La inquietud de las noticias de la víspera se había disipado. Y mucho más al llegar a Donostia-San Sebastián, con su sucesión encantadora de playas enmarcadas por su bahía rodeada de verde. Y la prosperidad que se palpa en el aire de Guipuzcoa y en toda la ciudad que compite con Biarritz en elegancia y exclusividad.

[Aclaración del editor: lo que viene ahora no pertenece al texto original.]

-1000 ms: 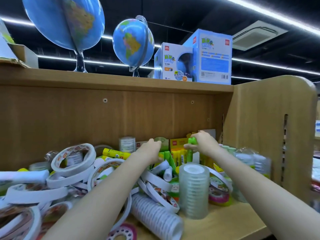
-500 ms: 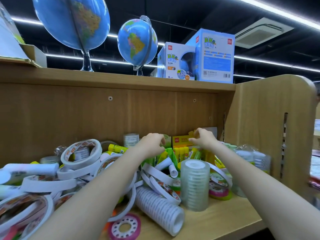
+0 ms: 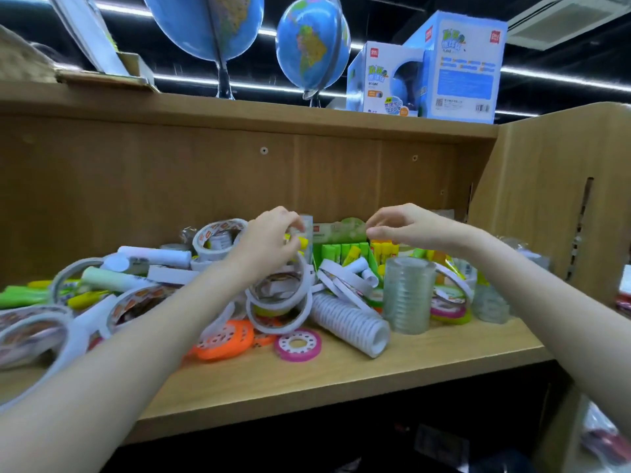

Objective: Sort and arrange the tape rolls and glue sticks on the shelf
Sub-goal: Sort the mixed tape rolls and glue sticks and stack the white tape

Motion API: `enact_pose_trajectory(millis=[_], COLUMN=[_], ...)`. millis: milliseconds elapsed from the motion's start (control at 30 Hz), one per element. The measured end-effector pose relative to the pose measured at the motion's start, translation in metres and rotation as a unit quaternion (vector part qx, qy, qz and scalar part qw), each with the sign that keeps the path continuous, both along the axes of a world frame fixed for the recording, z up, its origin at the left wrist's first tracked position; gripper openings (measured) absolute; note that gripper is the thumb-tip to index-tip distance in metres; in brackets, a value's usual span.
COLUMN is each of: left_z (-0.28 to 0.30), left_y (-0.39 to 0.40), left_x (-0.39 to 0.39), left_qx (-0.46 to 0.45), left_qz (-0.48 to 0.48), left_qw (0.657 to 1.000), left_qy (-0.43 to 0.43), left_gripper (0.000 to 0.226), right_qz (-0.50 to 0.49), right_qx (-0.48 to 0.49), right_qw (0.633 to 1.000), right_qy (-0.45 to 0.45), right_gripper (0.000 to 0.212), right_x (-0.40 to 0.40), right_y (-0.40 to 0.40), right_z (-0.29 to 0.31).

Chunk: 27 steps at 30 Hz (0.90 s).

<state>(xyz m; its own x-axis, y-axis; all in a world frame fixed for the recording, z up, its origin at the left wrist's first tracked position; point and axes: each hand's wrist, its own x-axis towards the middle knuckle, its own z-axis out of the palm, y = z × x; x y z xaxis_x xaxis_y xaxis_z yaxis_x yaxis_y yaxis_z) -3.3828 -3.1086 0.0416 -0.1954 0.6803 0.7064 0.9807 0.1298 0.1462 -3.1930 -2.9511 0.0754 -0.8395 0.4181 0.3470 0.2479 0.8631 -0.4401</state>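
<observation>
Right now both hands are up at the back of the wooden shelf (image 3: 341, 367), above the pile. L hand (image 3: 269, 238) has its fingers curled round a yellow glue stick (image 3: 301, 241); the stick's yellow end pokes out just past the fingertips, next to a clear tape roll (image 3: 307, 233) standing behind it. Can't tell how much of the stick sits inside the palm. R hand (image 3: 406, 227) hovers w/ fingers loosely bent and slightly apart, thumb tip near the index tip, nothing visibly held. It hangs just above the green display box (image 3: 336, 252) of glue sticks, not touching them as far as I can see; yellow-capped sticks (image 3: 386, 249) stand directly under its fingertips.

Below the L wrist, white double-sided tape rings (image 3: 280, 291) lie heaped, overlapping each other. A stack of clear tape (image 3: 408, 295) stands upright beneath the R forearm, and a white stack of tape rolls (image 3: 350, 324) lies on its side just left of it, touching or nearly so. Pink tape disc (image 3: 297, 344) and orange tape disc (image 3: 223, 339) lie flat near the front edge. More large tape rolls (image 3: 34, 329) and loose green and yellow sticks (image 3: 41, 293) sit far left.

Up top: two globes (image 3: 312, 49) and blue boxes (image 3: 457, 66).
</observation>
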Motion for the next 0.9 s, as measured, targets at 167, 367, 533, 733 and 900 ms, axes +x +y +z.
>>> enact_pose_trajectory(millis=[167,367,533,733,900], left_z=[-0.022,-0.045,-0.067,-0.078,-0.076], left_y=[-0.045,-0.096,-0.116,-0.146,-0.164], left_x=[-0.011,-0.015,-0.012,-0.024,-0.030], left_qx=[-0.027,-0.091,-0.113,-0.069,-0.095], left_qz=[0.022,0.011,0.046,0.091,0.133], left_qw=[0.999,0.995,0.986,0.981,0.980], left_qy=[-0.005,0.031,0.110,0.158,0.114], left_gripper=[0.046,0.058,0.061,0.047,0.048], right_qz=[-0.002,-0.006,0.022,-0.003,0.056], right_qx=[0.090,0.199,0.229,0.452,0.440], right_qw=[0.986,0.979,0.967,0.888,0.895], right_qy=[-0.139,-0.043,-0.106,-0.090,-0.056], right_gripper=[0.026,0.037,0.064,0.030,0.021], right_x=[-0.034,-0.038,-0.041,-0.053,-0.050], right_y=[-0.037,-0.071,-0.100,-0.103,-0.096], right_z=[-0.021,-0.045,-0.063,-0.073,-0.059])
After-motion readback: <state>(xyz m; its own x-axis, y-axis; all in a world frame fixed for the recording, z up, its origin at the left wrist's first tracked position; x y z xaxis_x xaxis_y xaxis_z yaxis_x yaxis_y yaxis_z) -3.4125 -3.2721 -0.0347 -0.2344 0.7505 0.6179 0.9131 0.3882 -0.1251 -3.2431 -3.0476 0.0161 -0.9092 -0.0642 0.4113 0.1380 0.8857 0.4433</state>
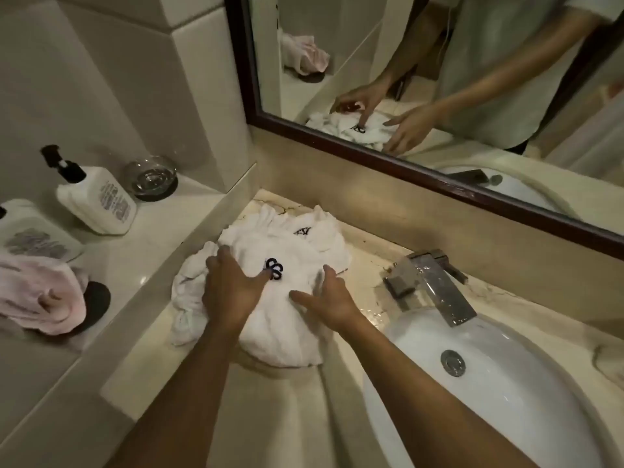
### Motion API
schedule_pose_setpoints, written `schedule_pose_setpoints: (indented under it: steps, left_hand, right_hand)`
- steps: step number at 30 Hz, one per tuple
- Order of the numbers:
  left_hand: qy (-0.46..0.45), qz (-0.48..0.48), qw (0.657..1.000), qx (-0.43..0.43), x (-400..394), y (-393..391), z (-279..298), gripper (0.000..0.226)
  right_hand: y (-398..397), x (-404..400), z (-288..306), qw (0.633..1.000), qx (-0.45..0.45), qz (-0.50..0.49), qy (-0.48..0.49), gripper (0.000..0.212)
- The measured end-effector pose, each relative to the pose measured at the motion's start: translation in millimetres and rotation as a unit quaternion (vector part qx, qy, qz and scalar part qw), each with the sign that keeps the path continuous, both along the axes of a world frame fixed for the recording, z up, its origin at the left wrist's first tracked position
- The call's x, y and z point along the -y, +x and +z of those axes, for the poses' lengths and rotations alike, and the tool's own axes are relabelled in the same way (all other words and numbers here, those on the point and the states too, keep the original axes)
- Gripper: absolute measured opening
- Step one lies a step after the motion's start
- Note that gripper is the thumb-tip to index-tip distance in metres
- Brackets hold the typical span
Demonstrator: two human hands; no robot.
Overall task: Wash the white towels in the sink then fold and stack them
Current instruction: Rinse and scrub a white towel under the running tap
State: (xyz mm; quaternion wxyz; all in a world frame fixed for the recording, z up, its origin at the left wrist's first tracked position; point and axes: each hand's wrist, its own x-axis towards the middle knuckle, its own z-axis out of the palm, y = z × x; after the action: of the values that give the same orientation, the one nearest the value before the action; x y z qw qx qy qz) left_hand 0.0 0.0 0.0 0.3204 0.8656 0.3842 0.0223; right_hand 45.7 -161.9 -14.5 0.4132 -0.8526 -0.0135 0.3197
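Note:
A heap of white towels (287,325) with dark embroidered logos lies on the marble counter (270,417), left of the white oval sink (506,393). My left hand (233,288) rests flat on the left side of the heap, fingers spread, one fingertip at a logo. My right hand (329,298) presses on the heap's right side with straight fingers. The sink basin holds no towel.
A steel faucet (435,285) stands behind the sink. On the raised ledge at left sit two white pump bottles (98,201), a glass dish (150,179) and a pink cloth (40,295). A framed mirror (439,96) runs along the back wall.

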Motion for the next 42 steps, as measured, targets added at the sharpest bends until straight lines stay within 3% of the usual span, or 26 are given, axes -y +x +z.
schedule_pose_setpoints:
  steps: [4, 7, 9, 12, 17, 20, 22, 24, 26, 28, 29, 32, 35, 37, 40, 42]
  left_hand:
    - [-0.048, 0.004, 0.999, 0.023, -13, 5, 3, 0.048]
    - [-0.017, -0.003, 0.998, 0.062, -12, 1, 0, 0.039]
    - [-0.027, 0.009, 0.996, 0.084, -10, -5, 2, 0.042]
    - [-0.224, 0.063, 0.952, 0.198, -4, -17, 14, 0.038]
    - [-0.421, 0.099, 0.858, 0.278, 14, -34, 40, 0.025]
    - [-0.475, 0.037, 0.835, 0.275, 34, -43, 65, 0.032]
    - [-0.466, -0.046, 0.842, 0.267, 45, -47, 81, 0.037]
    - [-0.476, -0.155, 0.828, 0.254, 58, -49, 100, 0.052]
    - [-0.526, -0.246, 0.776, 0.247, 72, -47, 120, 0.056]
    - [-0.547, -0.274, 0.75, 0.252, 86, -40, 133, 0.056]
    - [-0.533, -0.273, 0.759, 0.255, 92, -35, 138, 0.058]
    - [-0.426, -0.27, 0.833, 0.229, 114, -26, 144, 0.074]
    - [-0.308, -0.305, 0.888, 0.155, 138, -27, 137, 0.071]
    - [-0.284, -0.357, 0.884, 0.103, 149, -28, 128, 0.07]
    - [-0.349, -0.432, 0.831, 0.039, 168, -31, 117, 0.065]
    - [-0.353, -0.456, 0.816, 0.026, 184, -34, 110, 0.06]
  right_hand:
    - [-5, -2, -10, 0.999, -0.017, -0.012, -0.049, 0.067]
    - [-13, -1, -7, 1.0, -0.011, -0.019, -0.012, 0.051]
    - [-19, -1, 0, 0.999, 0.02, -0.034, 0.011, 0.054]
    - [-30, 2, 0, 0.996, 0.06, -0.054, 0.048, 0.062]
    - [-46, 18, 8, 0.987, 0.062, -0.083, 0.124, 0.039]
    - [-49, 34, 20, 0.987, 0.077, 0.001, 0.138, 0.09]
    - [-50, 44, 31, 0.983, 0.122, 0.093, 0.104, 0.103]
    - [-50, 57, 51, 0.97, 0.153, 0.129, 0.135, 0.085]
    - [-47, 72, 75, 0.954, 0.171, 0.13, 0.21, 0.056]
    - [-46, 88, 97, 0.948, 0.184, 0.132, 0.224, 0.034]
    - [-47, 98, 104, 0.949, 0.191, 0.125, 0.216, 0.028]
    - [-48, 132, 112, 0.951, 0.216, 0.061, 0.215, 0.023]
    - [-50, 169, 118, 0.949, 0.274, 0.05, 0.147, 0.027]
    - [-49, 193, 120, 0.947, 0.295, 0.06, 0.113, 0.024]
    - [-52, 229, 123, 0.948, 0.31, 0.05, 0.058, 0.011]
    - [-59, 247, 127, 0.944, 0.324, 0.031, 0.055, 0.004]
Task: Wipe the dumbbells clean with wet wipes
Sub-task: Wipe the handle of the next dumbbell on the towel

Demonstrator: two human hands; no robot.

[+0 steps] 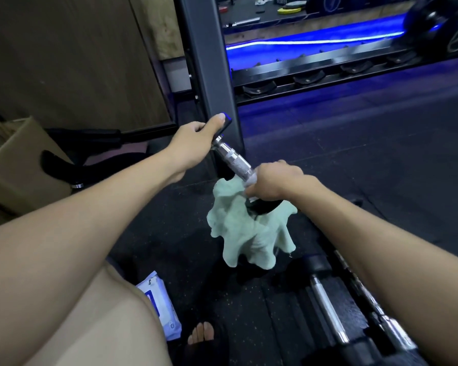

Como todo turista, apenas dejé la valija y su alma en la habitación me largué a caminar un poco. Un domingo tranquilo, las topadoras trabajando en la arena para dejarla prolija para la mañana siguiente, familias paseando con los cochecitos de sus hijos entre departamentos de lujo y los bares y restaurantes preparando los mejores pinchos que he comido sobre el mar Cantábrico. Nadie me hacía pensar en la bomba que pocas horas antes había estallado cerca de la catedral de Santiago, en la celebración del año Xacobeo.

Precauciones con libertad

Era una pesadilla contemporánea que había que enfrentar con los ojos muy abiertos. Sin descuidar las precauciones que cada día deben ser más complejas ni exagerar los riesgos que por supuesto son grandes, porque no todas las bombas son apenas petardos de publicidad como estas últimas. Si queremos tomarnos vacaciones tenemos derecho a elegir el lugar que más nos gusta sin que los terroristas nos digan cuándo ni dónde podemos ir o no ir.
La libertad es libre y ésa es la gran diferencia entre los unos y los otros. Por un lado, la enorme mayoría de los que queremos vivir y dejar vivir y del otro, la minoría de intolerantes que nos quiere convertir en rehenes del miedo.